Lecture 08 - Deep Q-Learning for the Breakout game

MachineLearningCourse.Lecture08Module
Lecture08

Deep Q-Learning for the Breakout game

Available Functions

  • demo(): Train agent for the Breakout game using DQN
  • breakout(): Play Train Breakout game using trained agent

Usage

using MachineLearningCourse
q_network = Lecture08.demo()
Lecture08.save(q_network,"model.jld2")
Lecture08.breakout("model.jld2")
using MachineLearningCourse
Lecture08.breakout()
source
MachineLearningCourse.Lecture08.EpisodeLoggerType
EpisodeLogger(window_size=1000; plot=true)

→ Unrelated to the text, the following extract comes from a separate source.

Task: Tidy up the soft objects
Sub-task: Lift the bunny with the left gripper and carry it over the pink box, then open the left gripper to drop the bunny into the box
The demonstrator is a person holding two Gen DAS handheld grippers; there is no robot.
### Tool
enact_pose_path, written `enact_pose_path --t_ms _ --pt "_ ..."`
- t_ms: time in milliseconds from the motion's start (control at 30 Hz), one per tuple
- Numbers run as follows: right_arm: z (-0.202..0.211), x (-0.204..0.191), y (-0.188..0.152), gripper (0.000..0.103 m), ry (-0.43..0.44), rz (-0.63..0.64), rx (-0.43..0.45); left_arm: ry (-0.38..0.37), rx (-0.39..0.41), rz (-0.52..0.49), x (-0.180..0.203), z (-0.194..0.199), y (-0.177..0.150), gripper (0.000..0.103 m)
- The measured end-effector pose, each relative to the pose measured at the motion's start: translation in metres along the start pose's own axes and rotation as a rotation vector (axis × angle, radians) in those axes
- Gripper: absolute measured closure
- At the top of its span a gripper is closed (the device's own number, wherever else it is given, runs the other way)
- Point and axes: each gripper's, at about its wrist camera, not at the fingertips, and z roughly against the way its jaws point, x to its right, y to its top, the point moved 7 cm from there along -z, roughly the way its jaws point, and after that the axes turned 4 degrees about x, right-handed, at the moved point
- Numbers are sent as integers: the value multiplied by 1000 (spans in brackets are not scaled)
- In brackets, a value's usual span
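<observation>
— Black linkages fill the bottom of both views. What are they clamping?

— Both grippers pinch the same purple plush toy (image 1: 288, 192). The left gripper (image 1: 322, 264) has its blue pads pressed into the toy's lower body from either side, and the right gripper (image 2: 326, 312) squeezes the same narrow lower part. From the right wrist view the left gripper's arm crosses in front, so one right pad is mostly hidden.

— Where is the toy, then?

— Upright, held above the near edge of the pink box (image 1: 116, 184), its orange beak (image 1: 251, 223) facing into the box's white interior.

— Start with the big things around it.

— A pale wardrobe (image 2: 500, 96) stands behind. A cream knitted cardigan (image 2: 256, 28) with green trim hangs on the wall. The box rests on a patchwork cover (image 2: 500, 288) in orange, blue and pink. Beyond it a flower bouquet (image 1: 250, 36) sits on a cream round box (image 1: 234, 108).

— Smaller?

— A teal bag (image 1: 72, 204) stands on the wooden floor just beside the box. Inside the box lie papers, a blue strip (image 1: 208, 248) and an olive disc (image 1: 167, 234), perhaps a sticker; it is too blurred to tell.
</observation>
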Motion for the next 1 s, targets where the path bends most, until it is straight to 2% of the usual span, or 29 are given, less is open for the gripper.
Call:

Callback logger for tracking and visualizing DQN training progress.

Maintains a moving average of episode rewards and optionally displays plots during training. Always stores episode data for later plot generation using create_plot!.

Arguments

  • window_size=1000: Size of circular buffer for moving average calculation
  • plot=true: Whether to display plots during training (every 10 episodes)

Fields

  • reward_buffer: Circular buffer for episode rewards (for moving average)
  • cumulative_reward_sum: Running sum for efficient moving average calculation
  • episode_rewards: All episode rewards for plotting
  • avg_rewards: Moving average rewards for plotting
  • episodes: Episode numbers for plotting
  • total_steps: Cumulative step count across all episodes
  • plot: Current plot object (updated during training or via create_plot!)
  • plot_enabled: Whether to display plots during training

Usage

# With live plotting
logger = EpisodeLogger(500, plot=true)
q_network = DQN(env, callback=logger)

# Without live plotting (generate plot after training)
logger = EpisodeLogger(500, plot=false)
q_network = DQN(env, callback=logger)
create_plot!(logger)  # Generate final plot
display(logger.plot)  # Show the plot
source
MachineLearningCourse.Lecture08.StateTransitionType
StateTransition

Represents a single experience tuple (s, a, r, s', done) for the replay buffer.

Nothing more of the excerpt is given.